What you should do:
Determine the number of lines in the data below that contain the string "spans", and respond with that number alone.

[Records from a dataset]
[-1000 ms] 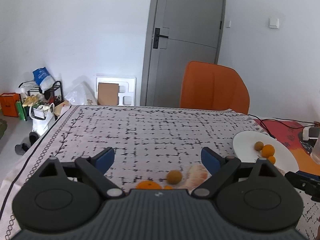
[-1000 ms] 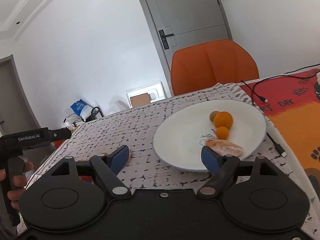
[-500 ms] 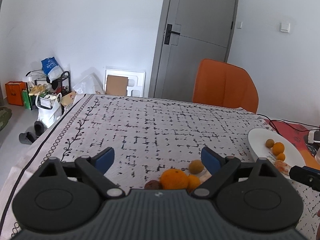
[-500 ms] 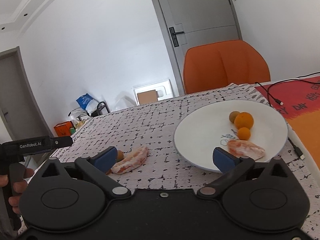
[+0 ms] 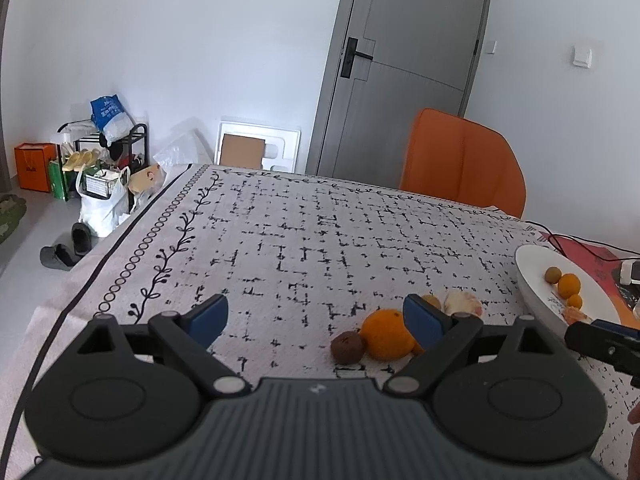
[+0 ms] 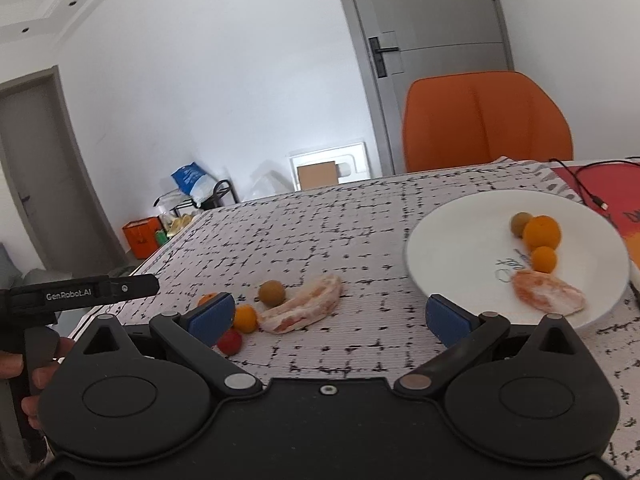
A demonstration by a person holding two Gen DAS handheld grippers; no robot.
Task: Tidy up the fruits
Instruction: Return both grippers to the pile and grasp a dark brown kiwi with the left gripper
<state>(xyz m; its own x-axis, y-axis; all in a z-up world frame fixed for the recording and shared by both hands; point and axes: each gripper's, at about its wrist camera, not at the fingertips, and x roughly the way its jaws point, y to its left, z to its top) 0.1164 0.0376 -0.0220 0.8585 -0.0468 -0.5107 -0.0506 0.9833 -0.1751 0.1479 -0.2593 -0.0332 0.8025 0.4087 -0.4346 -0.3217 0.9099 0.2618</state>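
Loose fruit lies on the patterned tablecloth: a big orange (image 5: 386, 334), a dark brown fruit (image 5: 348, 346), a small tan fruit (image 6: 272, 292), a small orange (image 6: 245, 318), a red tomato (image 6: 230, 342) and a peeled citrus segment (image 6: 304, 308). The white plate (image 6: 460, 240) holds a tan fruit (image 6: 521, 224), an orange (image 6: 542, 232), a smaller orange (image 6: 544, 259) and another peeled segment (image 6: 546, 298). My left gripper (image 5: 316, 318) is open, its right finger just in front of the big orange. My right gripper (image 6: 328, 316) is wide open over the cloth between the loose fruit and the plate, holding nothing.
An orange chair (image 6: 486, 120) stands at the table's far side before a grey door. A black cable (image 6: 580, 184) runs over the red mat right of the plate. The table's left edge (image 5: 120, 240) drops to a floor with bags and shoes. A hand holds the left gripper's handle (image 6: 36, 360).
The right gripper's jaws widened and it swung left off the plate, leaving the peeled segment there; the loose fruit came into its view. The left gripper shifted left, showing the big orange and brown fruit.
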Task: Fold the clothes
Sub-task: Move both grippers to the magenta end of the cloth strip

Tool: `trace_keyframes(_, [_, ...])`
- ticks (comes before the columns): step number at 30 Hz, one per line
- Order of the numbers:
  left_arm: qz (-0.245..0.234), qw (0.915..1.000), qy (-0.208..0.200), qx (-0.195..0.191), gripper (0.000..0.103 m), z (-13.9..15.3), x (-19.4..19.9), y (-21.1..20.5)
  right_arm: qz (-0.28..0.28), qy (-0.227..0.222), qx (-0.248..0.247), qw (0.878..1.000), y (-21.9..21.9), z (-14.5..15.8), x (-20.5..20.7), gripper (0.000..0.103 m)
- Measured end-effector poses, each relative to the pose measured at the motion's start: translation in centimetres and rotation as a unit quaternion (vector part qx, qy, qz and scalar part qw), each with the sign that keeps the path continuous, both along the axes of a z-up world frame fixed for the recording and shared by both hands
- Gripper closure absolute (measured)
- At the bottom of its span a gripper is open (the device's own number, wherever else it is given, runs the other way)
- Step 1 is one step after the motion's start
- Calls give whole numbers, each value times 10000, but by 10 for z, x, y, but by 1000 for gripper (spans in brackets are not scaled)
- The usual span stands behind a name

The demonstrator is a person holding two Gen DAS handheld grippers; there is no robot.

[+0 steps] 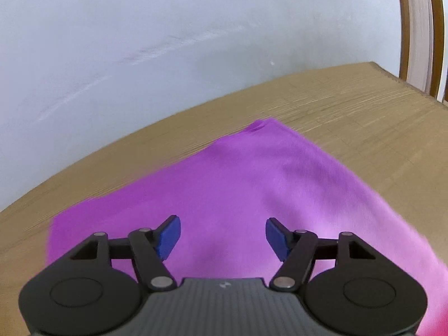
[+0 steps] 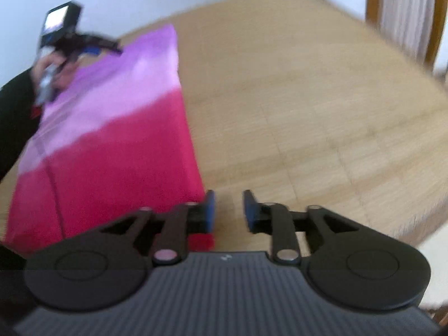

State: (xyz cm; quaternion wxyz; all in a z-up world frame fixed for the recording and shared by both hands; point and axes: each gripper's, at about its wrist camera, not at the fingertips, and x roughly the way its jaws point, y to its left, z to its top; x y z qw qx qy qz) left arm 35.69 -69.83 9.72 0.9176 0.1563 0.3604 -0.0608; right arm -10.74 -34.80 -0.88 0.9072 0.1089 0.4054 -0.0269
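A folded garment (image 2: 112,145) lies flat on the wooden table (image 2: 308,112), purple at its far end and deep pink at its near end, with a straight seam line running lengthwise near its left side. In the right wrist view its long right edge runs straight from the near edge of the table toward the far edge, and bare wood stretches well to the right of it. The left gripper (image 1: 223,236) hangs above the purple end with its blue pads spread wide and nothing between them; the cloth's far corner (image 1: 266,123) points toward the table's far edge, close to the pale wall (image 1: 140,42). The same gripper shows in the right wrist view, held by a hand (image 2: 56,72) in a dark sleeve at the garment's far left corner. The right gripper (image 2: 229,210) sits just beside the garment's near right corner, its jaws partly apart with only bare table showing between the pads, gripping nothing. A wooden chair back (image 2: 406,14) stands beyond the table's far right corner.
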Motion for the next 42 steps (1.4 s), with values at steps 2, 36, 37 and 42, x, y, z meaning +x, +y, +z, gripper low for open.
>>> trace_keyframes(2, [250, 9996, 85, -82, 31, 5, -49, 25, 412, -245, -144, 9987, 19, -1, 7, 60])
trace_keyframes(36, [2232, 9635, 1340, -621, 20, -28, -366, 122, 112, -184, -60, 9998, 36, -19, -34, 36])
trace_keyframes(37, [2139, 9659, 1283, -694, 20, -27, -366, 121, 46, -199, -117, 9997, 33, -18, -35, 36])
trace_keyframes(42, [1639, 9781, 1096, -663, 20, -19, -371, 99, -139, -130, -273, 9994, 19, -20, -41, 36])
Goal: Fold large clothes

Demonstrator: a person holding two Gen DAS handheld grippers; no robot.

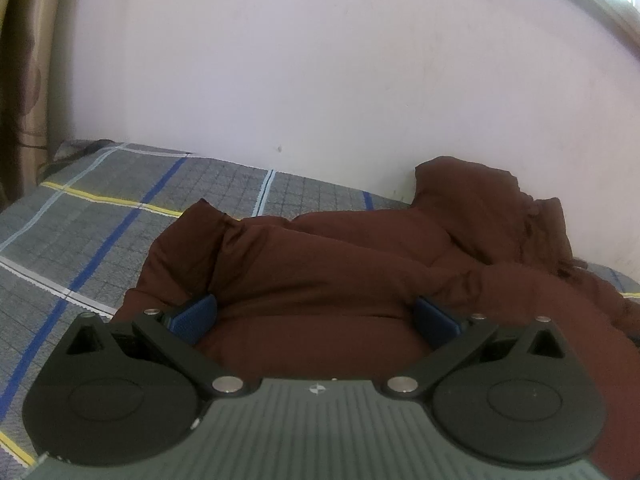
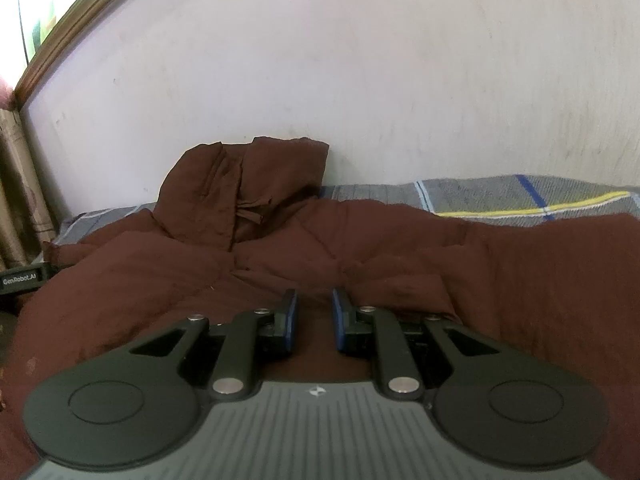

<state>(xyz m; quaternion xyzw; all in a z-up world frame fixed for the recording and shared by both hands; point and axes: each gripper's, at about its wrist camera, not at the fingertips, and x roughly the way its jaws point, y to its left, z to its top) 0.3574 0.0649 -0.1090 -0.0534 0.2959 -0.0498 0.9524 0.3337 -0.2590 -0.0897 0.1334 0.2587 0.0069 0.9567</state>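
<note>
A dark brown padded jacket (image 1: 340,272) lies spread on the bed, its hood (image 1: 480,208) propped against the wall. My left gripper (image 1: 316,316) is open wide, low on the jacket's left part, and a bulge of fabric fills the space between its blue pads (image 1: 196,316). In the right wrist view the jacket (image 2: 400,248) covers most of the bed, with the hood (image 2: 248,184) at the back. My right gripper (image 2: 314,312) is shut on a thin fold of the jacket near its middle. The left gripper's body (image 2: 24,280) shows at the left edge.
A grey plaid bedsheet (image 1: 100,220) with blue, white and yellow lines lies bare to the jacket's left and at the far right (image 2: 520,196). A pale wall (image 1: 320,80) bounds the bed behind. A patterned curtain (image 1: 28,80) hangs at the left, beside a wooden window frame (image 2: 60,28).
</note>
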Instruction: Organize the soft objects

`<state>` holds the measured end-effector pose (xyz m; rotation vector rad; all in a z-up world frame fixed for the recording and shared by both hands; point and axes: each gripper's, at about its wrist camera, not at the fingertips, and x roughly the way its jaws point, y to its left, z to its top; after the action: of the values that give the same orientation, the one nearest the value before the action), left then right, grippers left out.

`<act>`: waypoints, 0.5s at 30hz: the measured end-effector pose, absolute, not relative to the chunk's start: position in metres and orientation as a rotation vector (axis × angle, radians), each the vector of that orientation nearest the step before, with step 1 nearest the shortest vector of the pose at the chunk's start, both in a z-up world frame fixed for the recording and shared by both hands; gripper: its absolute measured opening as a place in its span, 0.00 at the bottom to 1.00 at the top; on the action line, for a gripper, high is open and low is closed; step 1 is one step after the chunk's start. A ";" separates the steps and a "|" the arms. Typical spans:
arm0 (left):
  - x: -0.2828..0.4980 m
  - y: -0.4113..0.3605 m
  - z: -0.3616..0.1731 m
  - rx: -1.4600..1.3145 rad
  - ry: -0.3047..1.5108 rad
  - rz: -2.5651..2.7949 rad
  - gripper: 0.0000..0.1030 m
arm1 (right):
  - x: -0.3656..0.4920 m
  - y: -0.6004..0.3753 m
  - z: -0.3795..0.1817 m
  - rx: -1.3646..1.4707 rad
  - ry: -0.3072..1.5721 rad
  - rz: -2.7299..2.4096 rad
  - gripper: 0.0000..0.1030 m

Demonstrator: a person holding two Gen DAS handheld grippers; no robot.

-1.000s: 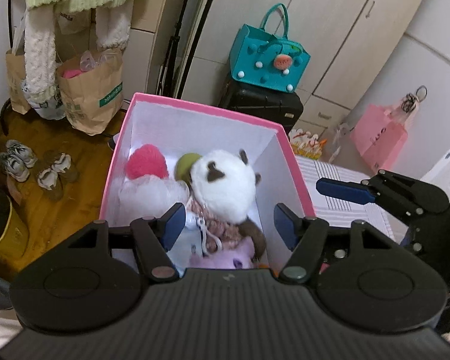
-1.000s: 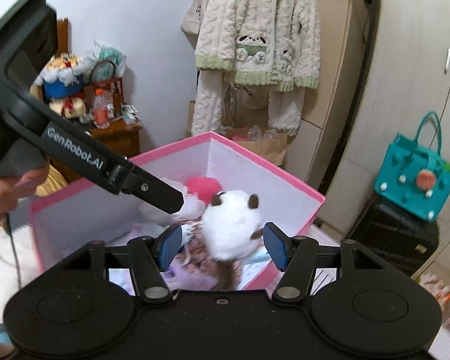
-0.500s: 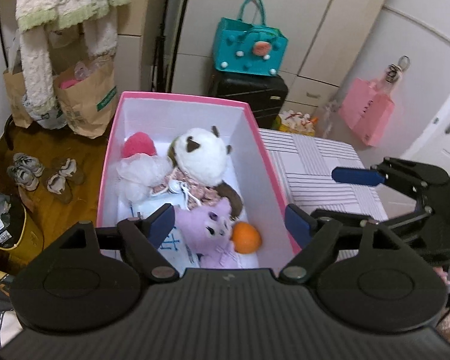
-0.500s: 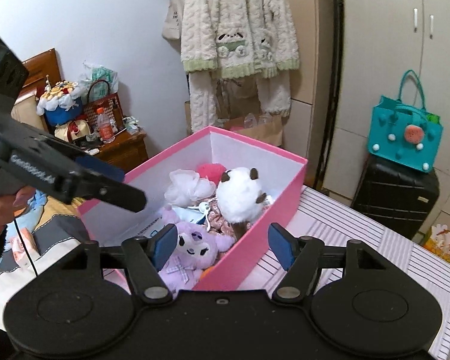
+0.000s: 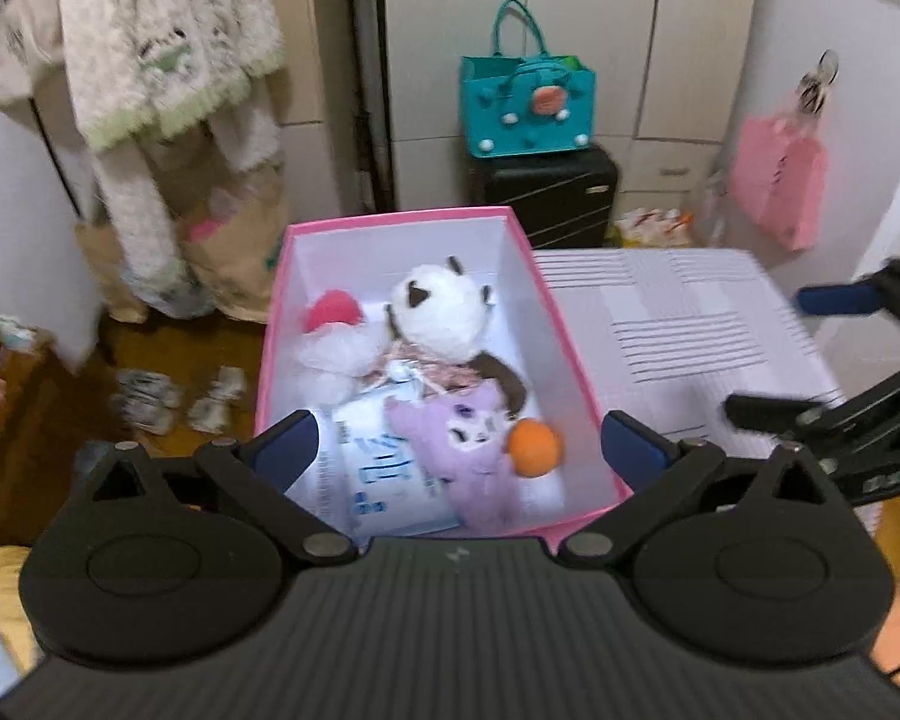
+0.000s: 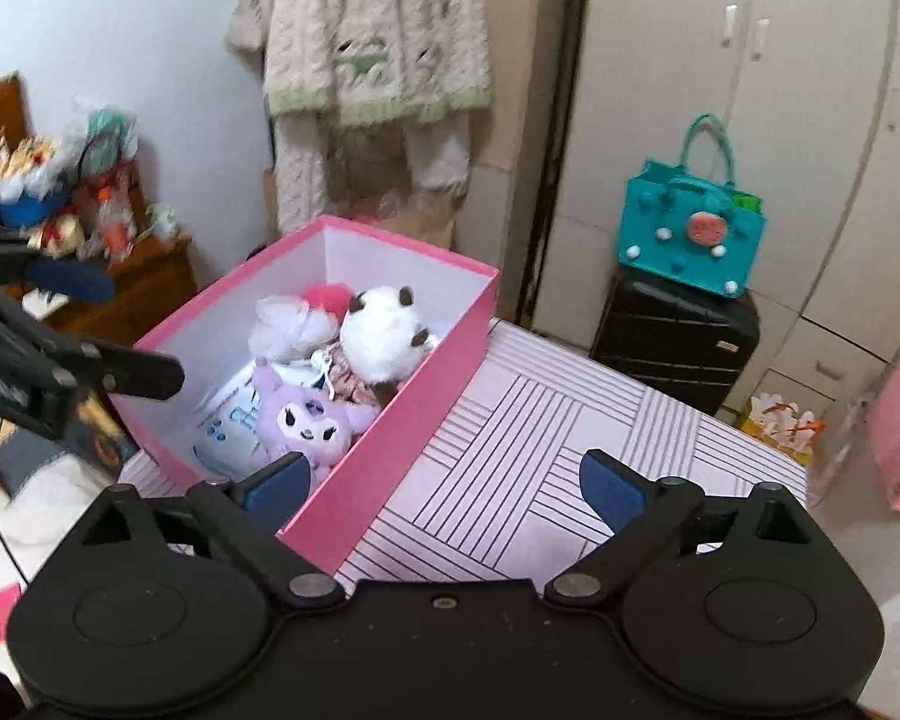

Reply:
2